Nevada Week | Youth in Las Vegas and “Parkway of Broken Dreams”                   

SEASON 4: EPISODE 40 | Airdate: 4/15/2022

The pandemic has made some of the serious challenges young people face even more difficult, but there are a number of organizations in Southern Nevada dedicated to helping young people cope and live healthy lives.

Rene Cantu is the executive director of Jobs for Nevada’s Graduates, which pairs students in need with mentors to help them get on a path to high school graduation and into a career path. 

Cantu said there is an increased sense of isolation and disengagement in a lot of Southern Nevada’s young people. He said there is high absenteeism, lower grades, and credit deficiencies. 

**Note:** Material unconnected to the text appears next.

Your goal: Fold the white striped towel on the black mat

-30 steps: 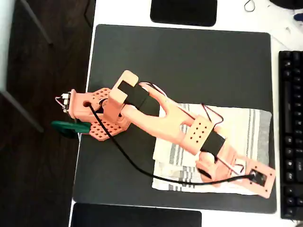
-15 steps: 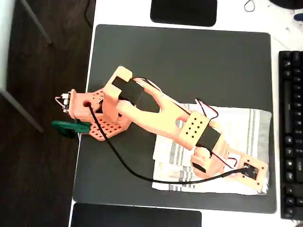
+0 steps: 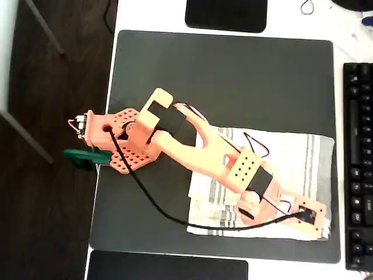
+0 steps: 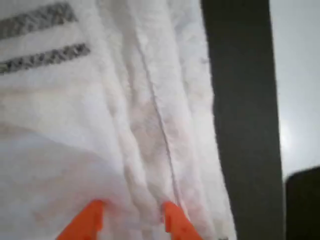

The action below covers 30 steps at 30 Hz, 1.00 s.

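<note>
The white striped towel (image 3: 297,157) lies rumpled on the lower right part of the black mat (image 3: 233,76), with grey stripes at its left and right ends. My orange arm reaches from the mat's left edge across the towel. My gripper (image 3: 315,224) is down at the towel's lower right corner. In the wrist view the gripper (image 4: 132,220) stands open, its two orange fingertips (image 4: 92,217) pressed onto the towel (image 4: 125,100) with a raised ridge of cloth between them. The hemmed edge runs beside a strip of mat (image 4: 240,100).
A black keyboard (image 3: 358,163) lies right of the mat. Glossy black slabs sit at the top (image 3: 226,14) and bottom (image 3: 169,268). A green clamp (image 3: 84,156) holds the arm's base at the table's left edge. White tabletop (image 4: 295,75) lies beyond the mat.
The gripper pulled back from beyond the towel's lower right corner and came down onto that corner. The towel has hardly moved.
</note>
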Tool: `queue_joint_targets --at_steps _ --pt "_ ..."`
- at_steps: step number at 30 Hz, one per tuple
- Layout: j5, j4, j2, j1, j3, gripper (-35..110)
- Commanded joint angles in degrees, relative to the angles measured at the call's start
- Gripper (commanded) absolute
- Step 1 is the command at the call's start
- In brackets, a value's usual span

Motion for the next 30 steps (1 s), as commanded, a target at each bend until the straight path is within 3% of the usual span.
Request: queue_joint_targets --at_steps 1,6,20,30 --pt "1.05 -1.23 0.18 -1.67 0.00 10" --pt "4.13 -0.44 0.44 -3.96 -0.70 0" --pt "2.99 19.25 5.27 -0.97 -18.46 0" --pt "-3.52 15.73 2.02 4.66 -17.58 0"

“Kids are in trouble right now and they’re still a great aftermath after COVID,” he said. 

Debbie Palacios is the executive director of Communities in Schools of Southern Nevada, which also works directly in schools in Southern Nevada to identify students who need help and provide contacts to organizations that can help.

She said COVID is like a rock that hits a pond and now we’re seeing all the ripples from that rock disrupting so many lives. Palacios said those challenges are being amplified in students who are already facing barriers. Communities in Schools works to find wrap-around services for kids. Palacios noted that kids can’t learn if they’re hungry, worried about housing, or don’t have proper shoes or clothing. 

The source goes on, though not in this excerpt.